THE TASK ->
Your answer should consist of the lines in the listing that hold "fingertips".

[Start of section]

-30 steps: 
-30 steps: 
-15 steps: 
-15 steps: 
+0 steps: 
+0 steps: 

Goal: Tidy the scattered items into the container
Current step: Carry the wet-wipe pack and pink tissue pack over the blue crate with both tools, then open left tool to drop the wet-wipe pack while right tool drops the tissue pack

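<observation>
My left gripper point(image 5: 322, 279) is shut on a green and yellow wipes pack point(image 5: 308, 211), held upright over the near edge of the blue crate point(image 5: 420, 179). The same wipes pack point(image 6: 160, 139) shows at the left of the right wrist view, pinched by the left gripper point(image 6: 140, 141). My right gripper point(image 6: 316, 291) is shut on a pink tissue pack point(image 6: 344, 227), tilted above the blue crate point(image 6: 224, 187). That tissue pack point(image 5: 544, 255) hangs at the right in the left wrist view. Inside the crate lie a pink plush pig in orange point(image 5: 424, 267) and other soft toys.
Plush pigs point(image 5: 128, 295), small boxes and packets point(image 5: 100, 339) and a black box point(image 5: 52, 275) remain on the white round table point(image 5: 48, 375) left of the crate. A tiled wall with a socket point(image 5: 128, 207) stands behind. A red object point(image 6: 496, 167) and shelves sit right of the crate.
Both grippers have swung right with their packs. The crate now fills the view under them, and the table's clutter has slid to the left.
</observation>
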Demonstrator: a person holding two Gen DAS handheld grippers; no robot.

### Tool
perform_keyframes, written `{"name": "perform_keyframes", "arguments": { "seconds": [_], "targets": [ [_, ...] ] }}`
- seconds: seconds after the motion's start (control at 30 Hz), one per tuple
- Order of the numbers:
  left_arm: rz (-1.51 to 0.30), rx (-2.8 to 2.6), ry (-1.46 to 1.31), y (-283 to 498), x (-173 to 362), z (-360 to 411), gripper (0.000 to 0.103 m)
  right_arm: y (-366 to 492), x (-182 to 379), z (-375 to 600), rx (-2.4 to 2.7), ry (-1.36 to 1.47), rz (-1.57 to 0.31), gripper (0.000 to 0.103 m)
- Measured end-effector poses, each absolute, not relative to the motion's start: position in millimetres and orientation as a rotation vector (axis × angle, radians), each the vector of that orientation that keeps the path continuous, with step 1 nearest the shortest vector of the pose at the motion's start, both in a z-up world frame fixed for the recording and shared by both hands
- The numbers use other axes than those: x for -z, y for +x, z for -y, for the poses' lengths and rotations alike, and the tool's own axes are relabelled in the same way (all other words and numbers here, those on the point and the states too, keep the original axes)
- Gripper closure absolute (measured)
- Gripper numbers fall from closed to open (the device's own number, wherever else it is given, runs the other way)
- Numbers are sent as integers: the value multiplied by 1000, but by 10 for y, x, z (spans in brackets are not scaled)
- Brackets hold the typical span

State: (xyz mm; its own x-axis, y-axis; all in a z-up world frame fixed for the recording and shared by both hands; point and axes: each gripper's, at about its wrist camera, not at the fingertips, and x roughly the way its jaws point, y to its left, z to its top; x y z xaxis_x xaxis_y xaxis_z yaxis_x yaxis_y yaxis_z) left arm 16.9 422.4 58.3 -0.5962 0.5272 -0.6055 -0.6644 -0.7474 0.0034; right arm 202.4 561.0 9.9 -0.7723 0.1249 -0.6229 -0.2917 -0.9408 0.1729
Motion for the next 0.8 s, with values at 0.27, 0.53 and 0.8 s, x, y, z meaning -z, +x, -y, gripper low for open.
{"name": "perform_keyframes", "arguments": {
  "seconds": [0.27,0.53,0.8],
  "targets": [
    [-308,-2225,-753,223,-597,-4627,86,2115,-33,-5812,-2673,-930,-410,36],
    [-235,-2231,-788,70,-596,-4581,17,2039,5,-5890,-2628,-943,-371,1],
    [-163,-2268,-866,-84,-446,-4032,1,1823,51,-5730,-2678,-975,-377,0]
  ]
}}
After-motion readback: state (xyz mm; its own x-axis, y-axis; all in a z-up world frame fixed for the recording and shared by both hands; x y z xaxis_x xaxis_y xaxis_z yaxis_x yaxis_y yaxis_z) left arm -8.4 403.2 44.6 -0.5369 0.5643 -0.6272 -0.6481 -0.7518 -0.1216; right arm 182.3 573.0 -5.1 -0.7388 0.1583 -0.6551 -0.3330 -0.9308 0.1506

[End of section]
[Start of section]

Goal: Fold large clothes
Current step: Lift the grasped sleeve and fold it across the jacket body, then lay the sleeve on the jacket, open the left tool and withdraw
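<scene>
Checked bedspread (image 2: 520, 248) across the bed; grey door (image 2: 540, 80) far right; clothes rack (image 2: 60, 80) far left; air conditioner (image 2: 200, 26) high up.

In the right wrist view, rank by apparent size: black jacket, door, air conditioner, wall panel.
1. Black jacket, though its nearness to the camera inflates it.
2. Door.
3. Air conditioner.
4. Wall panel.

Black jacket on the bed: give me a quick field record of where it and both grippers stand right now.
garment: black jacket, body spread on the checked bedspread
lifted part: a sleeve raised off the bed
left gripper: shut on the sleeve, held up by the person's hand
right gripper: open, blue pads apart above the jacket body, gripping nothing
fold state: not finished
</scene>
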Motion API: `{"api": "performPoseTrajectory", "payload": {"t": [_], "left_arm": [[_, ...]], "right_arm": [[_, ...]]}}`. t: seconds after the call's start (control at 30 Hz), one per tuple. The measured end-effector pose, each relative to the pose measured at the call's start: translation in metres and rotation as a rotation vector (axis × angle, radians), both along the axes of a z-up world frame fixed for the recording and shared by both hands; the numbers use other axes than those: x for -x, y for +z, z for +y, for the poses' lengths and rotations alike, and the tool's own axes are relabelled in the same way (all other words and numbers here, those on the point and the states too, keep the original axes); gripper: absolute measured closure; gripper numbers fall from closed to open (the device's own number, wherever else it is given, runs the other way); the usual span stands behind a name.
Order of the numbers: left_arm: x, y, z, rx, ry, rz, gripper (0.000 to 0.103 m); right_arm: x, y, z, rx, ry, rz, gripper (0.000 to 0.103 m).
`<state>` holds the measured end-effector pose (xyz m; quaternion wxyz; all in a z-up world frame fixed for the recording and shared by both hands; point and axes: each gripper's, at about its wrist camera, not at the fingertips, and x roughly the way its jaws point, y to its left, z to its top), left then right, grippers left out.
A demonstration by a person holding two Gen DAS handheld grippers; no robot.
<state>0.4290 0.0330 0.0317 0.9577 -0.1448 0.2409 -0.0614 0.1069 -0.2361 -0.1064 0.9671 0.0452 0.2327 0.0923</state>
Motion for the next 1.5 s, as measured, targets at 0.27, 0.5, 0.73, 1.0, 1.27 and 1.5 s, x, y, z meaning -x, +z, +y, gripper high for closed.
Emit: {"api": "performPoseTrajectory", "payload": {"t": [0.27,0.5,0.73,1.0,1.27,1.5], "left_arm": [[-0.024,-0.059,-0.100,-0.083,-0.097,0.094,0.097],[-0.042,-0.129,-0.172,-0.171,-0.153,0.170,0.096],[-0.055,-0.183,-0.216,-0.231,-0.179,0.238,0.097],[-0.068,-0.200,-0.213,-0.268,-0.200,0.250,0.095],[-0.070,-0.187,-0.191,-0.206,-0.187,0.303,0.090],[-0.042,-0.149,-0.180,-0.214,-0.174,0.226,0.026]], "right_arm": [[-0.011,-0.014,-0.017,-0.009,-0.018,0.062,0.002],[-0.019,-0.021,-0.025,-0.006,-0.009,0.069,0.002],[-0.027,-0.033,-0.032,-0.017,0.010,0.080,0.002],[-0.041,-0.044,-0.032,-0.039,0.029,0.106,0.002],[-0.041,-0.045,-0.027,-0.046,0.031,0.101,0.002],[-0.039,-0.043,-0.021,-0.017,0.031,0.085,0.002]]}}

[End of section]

ANSWER BOX ->
State: (xyz mm; its own x-axis, y-axis; all in a z-up world frame fixed for the recording and shared by both hands; point and axes: each gripper's, at about its wrist camera, not at the fingertips, and x roughly the way its jaws point, y to its left, z to its top; x y z xaxis_x xaxis_y xaxis_z yaxis_x yaxis_y yaxis_z) left arm 16.9 422.4 58.3 -0.5962 0.5272 -0.6055 -0.6644 -0.7474 0.0034; right arm 202.4 561.0 9.9 -0.7723 0.1249 -0.6229 -0.2917 -0.9408 0.1729
`<state>` holds the measured end-effector pose (xyz m; quaternion wxyz; all in a z-up world frame fixed for the recording and shared by both hands; point and axes: each gripper's, at about its wrist camera, not at the fingertips, and x roughly the way its jaws point, y to its left, z to its top), left then right, grippers left out.

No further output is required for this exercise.